● **WORK TO BE COMPLETED**: Using the records below, copy exactly the part that opens with the line holding "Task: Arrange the" and closes with the line holding "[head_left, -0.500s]", minus the pictures.

● **MATERIAL FOR THIS EXERCISE**:
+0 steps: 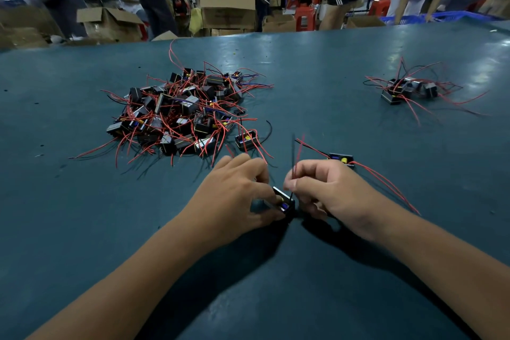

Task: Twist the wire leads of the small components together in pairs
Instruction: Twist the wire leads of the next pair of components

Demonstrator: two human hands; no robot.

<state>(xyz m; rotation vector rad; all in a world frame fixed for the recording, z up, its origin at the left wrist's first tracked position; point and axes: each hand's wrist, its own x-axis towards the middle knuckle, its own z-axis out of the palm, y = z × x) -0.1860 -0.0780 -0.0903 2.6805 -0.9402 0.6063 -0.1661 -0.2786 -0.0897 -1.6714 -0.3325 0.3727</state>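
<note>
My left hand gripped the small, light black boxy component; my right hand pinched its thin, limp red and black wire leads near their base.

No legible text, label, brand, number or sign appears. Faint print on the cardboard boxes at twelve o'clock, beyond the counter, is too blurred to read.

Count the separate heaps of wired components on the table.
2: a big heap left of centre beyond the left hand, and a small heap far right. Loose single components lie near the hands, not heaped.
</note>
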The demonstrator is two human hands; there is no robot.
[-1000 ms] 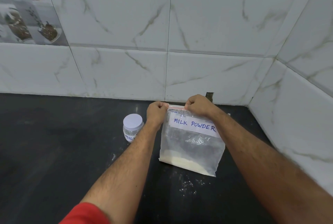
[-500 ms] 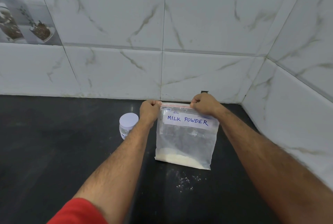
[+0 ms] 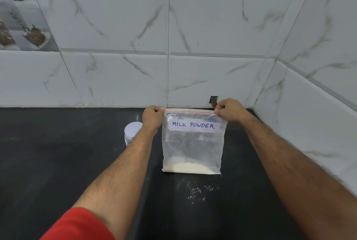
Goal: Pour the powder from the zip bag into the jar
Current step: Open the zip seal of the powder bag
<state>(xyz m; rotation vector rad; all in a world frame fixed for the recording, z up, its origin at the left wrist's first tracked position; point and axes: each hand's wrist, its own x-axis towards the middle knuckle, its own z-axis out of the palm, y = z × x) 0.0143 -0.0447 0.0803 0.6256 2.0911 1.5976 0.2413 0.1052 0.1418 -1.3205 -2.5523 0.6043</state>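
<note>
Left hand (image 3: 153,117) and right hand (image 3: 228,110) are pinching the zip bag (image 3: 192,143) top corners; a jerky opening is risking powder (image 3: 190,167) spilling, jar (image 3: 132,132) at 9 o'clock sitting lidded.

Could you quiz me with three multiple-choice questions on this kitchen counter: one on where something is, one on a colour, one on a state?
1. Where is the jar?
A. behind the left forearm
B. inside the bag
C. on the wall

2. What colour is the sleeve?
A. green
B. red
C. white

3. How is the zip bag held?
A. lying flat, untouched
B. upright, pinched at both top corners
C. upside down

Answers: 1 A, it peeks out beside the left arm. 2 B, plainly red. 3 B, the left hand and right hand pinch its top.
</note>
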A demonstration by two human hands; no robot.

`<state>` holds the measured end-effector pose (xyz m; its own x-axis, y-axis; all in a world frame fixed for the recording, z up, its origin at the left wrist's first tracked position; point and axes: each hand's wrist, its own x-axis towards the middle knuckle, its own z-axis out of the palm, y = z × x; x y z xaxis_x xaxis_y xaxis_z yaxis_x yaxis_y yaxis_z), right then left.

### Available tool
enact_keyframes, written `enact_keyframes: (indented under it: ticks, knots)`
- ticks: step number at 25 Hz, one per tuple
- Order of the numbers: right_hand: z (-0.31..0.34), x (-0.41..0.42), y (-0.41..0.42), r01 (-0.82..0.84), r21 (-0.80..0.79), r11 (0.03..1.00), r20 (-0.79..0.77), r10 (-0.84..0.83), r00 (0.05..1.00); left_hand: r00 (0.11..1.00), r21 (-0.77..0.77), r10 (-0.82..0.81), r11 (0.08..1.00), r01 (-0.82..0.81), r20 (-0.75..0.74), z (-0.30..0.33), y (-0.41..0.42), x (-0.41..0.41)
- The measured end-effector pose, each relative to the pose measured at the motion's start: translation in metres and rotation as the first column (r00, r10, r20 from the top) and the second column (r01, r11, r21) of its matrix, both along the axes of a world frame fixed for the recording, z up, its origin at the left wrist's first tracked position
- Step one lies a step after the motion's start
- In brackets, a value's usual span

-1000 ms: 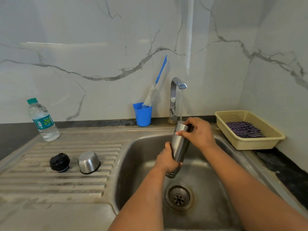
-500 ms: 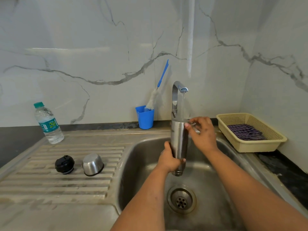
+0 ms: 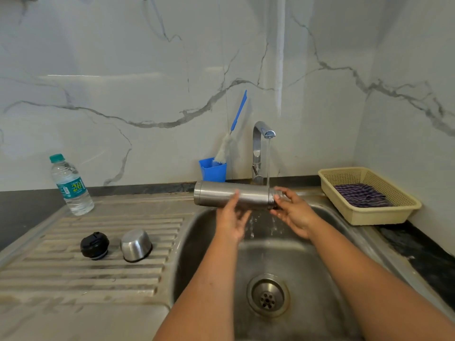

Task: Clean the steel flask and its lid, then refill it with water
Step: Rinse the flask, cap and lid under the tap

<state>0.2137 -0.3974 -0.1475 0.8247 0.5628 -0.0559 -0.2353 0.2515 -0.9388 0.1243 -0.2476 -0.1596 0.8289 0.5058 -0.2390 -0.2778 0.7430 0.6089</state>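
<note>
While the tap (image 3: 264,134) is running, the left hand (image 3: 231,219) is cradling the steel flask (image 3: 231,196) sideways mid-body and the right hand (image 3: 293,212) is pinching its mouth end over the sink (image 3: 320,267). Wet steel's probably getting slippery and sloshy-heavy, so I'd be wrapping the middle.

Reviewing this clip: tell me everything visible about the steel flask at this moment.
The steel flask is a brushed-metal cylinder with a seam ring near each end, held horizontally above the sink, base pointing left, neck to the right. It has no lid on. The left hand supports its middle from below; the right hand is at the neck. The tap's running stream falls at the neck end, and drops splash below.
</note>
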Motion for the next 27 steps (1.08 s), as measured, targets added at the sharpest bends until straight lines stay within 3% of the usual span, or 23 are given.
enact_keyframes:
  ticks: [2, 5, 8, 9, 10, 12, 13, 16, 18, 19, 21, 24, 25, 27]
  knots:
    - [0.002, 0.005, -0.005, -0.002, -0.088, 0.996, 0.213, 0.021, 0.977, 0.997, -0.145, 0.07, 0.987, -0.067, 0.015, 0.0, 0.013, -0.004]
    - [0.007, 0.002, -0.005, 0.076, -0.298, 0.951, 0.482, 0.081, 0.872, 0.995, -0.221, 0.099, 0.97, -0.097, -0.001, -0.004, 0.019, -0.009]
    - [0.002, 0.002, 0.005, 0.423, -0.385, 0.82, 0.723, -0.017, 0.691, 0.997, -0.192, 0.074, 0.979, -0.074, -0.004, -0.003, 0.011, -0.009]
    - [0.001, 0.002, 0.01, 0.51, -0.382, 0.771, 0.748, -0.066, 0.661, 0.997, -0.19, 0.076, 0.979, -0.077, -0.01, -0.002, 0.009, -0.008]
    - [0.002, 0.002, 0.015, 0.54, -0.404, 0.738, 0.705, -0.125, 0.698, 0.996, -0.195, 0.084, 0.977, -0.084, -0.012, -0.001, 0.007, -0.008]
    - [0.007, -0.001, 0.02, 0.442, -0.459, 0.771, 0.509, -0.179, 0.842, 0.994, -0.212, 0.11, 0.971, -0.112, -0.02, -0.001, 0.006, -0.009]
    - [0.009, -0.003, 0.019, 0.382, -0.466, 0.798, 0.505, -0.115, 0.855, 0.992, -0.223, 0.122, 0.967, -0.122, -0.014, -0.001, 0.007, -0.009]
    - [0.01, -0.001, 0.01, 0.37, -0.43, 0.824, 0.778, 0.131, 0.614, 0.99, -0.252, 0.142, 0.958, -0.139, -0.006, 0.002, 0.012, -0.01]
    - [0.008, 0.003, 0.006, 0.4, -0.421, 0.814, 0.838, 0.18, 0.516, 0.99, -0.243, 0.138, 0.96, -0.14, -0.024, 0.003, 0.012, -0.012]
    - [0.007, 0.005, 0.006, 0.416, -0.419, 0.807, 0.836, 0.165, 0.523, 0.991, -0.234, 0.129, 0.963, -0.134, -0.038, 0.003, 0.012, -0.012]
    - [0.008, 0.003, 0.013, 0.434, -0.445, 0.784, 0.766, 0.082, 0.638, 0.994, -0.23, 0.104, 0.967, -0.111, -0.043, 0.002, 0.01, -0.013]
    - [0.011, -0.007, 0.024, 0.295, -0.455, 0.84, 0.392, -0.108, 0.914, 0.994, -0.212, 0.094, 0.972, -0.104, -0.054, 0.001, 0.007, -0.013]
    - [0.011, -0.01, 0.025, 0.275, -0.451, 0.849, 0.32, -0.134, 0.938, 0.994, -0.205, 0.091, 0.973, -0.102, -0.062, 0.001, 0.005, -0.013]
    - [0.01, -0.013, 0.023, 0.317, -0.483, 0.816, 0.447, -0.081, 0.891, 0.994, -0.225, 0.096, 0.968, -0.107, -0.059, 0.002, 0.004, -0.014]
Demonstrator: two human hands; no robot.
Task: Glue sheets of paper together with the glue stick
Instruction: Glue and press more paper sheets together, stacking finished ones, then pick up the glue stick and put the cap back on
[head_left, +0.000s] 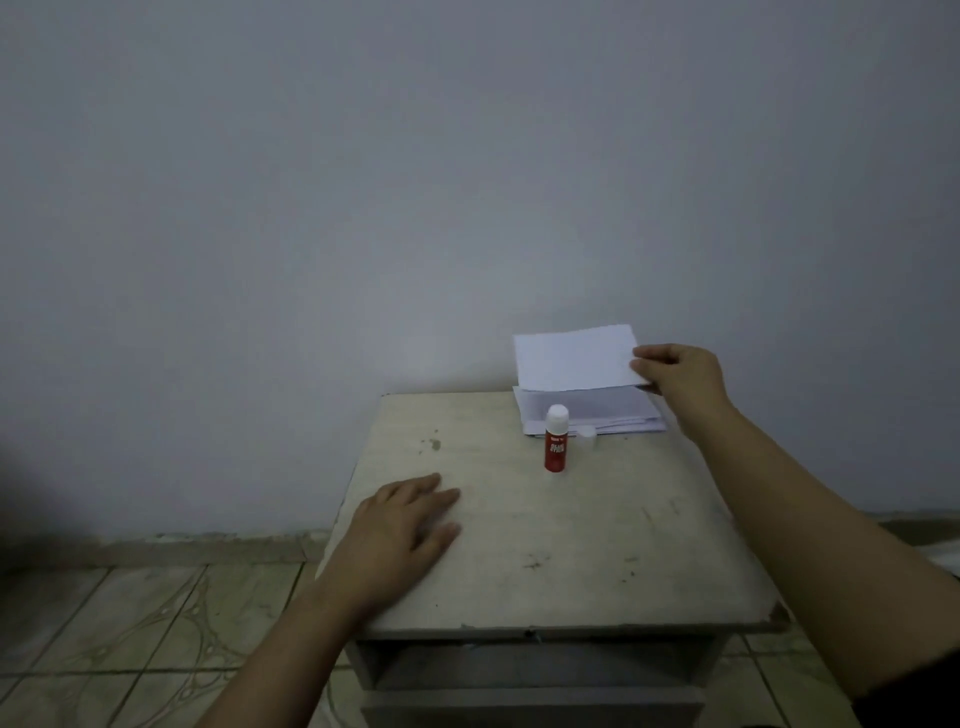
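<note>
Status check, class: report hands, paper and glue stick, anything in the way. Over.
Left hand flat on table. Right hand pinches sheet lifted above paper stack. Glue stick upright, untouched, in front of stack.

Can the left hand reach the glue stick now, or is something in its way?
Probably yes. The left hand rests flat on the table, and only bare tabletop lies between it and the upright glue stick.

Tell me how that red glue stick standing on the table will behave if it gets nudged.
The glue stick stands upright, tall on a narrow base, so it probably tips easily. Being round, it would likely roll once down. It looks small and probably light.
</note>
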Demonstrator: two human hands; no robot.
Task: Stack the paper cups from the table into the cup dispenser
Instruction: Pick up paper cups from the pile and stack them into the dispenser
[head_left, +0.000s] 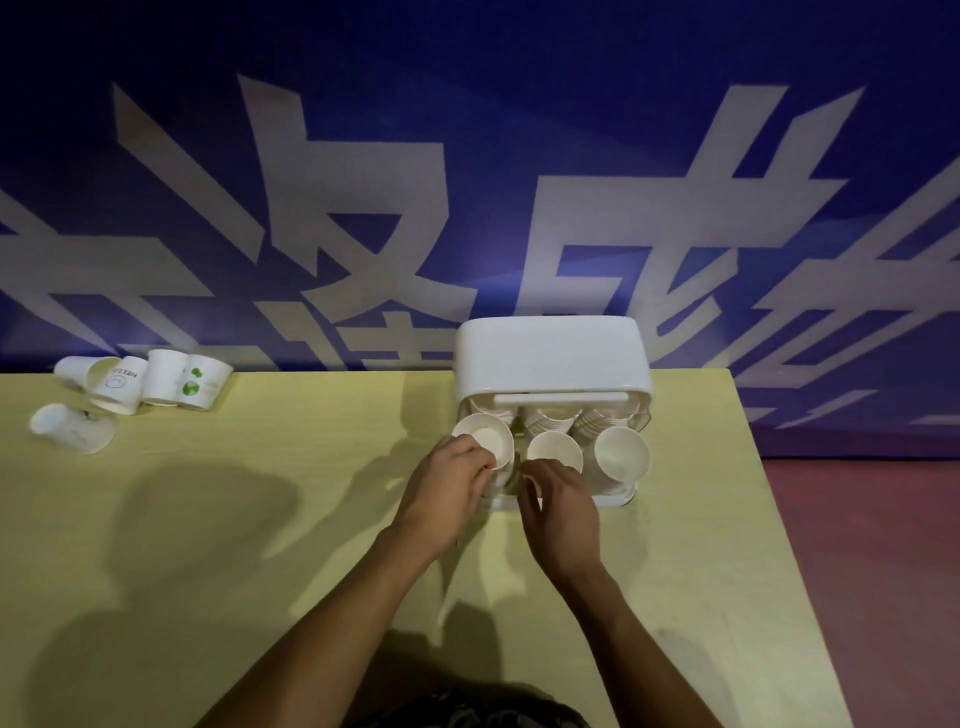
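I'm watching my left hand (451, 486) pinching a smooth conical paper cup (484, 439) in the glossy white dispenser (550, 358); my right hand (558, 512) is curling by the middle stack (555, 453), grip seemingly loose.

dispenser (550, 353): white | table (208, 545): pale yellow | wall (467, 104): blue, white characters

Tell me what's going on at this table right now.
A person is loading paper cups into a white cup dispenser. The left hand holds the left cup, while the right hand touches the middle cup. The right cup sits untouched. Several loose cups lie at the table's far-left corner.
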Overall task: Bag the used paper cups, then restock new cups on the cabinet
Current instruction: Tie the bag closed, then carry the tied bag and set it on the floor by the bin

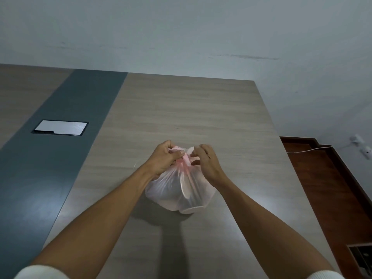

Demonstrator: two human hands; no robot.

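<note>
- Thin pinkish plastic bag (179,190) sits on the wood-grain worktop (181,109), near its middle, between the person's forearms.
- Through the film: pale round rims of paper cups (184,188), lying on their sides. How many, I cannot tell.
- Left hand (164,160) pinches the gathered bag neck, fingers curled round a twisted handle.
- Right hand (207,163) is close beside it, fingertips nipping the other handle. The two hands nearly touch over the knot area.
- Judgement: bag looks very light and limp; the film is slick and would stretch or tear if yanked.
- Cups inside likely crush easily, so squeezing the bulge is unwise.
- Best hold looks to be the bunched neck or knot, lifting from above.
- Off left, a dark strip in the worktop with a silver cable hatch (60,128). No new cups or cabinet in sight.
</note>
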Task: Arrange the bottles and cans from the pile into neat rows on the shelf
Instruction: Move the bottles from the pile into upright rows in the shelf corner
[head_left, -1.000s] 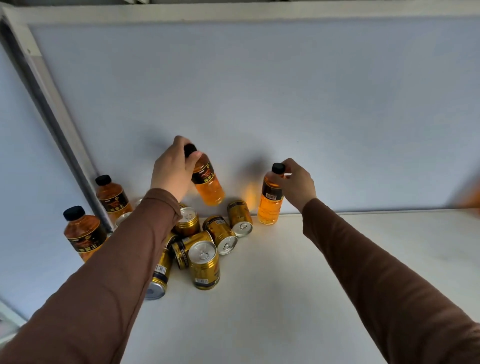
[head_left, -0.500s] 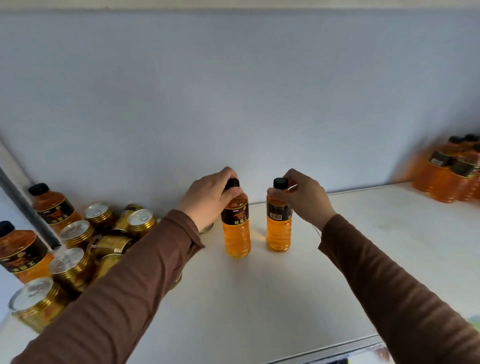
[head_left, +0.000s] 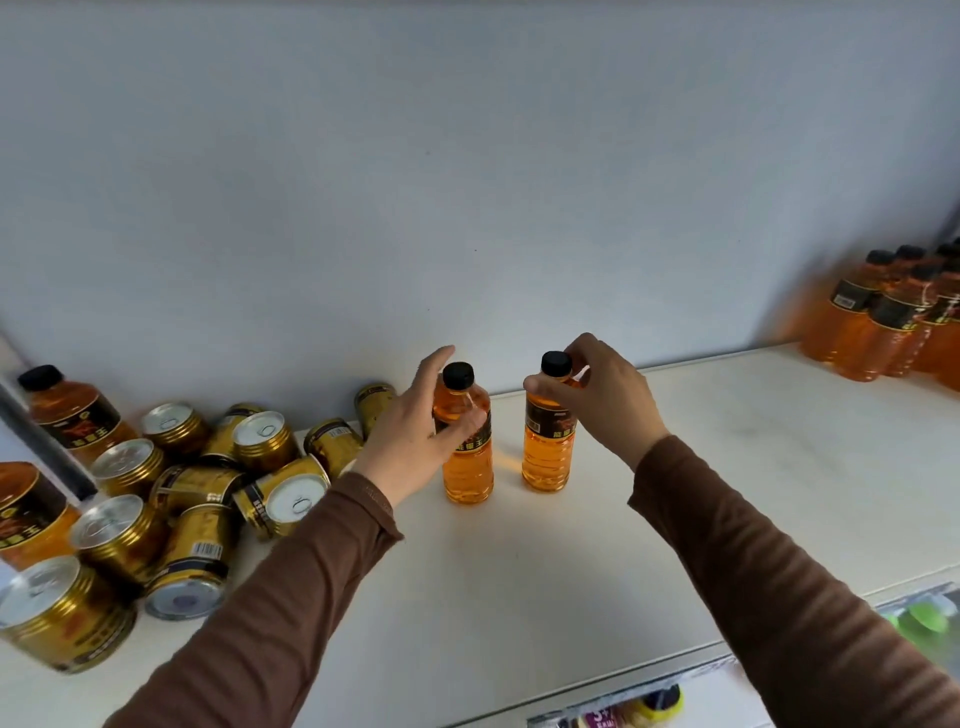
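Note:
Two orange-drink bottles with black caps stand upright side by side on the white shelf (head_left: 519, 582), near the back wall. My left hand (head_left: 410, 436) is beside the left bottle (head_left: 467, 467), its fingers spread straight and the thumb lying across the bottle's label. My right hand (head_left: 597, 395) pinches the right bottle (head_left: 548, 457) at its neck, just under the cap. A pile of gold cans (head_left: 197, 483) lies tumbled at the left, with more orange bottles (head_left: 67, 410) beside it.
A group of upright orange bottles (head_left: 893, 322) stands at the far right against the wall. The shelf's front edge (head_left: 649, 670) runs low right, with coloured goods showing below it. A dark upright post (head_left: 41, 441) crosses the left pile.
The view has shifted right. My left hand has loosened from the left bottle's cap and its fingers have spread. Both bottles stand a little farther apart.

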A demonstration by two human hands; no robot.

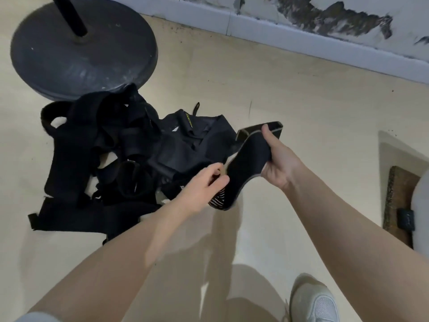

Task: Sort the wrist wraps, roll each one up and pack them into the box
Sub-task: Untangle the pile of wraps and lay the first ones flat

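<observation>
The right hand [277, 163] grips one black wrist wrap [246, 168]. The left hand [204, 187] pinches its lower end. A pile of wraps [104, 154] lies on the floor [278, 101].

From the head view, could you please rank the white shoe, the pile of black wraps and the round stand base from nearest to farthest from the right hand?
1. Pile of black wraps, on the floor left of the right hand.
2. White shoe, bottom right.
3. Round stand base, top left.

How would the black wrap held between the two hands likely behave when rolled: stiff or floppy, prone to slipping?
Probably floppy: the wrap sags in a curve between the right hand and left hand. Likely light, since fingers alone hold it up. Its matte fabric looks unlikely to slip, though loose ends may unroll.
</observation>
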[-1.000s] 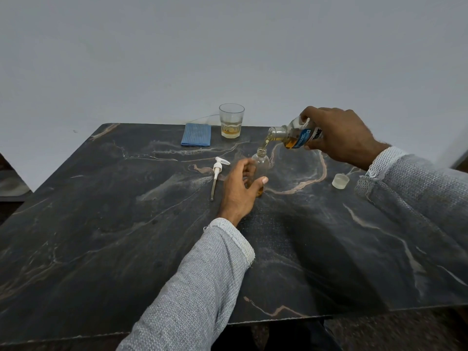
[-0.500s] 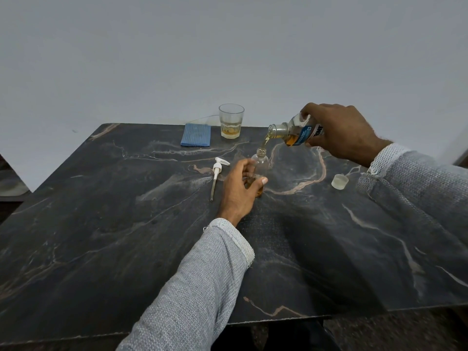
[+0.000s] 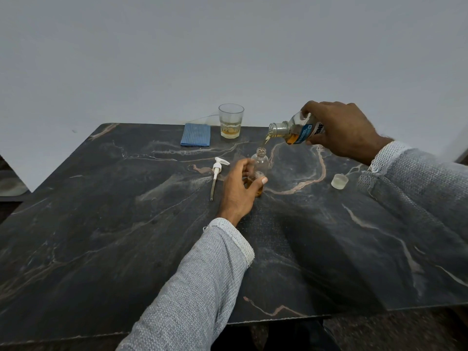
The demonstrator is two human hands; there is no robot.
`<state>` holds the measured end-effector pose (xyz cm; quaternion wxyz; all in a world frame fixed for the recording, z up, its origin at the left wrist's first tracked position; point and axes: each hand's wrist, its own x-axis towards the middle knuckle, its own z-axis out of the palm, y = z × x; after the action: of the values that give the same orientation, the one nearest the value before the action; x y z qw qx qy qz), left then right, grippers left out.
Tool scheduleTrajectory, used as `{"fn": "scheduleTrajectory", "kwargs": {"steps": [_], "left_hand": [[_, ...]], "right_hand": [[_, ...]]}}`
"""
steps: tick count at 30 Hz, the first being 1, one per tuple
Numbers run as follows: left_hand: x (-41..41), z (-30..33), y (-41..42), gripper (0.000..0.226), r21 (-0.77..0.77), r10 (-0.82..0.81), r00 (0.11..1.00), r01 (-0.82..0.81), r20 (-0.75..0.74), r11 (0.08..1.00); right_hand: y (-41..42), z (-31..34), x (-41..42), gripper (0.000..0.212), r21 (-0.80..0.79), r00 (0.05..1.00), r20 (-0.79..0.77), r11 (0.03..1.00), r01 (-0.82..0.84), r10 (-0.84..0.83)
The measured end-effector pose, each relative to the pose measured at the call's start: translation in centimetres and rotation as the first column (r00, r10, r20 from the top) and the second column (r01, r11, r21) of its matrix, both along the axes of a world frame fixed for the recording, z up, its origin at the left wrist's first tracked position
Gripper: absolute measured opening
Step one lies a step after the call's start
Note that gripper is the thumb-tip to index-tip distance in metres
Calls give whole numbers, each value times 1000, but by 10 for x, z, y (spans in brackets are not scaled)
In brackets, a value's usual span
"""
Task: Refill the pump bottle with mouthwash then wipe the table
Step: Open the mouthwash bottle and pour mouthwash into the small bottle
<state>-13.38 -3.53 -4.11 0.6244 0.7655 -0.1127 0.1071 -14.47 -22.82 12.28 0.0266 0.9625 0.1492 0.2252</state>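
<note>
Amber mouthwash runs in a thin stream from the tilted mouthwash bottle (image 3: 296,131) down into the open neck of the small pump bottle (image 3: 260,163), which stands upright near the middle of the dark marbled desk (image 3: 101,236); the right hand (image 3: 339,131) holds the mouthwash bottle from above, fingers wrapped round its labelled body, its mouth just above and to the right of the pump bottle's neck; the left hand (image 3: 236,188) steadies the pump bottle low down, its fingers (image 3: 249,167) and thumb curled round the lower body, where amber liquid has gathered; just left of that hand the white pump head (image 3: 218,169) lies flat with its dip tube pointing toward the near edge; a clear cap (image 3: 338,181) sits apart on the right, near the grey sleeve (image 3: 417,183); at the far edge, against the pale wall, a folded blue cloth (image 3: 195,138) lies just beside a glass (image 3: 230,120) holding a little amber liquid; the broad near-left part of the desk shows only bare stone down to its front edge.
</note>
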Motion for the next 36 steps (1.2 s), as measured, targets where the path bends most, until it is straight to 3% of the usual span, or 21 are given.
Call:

● **RESPONSE FOR THIS EXERCISE**:
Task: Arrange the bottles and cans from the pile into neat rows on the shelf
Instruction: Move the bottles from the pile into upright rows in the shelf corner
[head_left, -1.000s] 
[head_left, -0.500s] 

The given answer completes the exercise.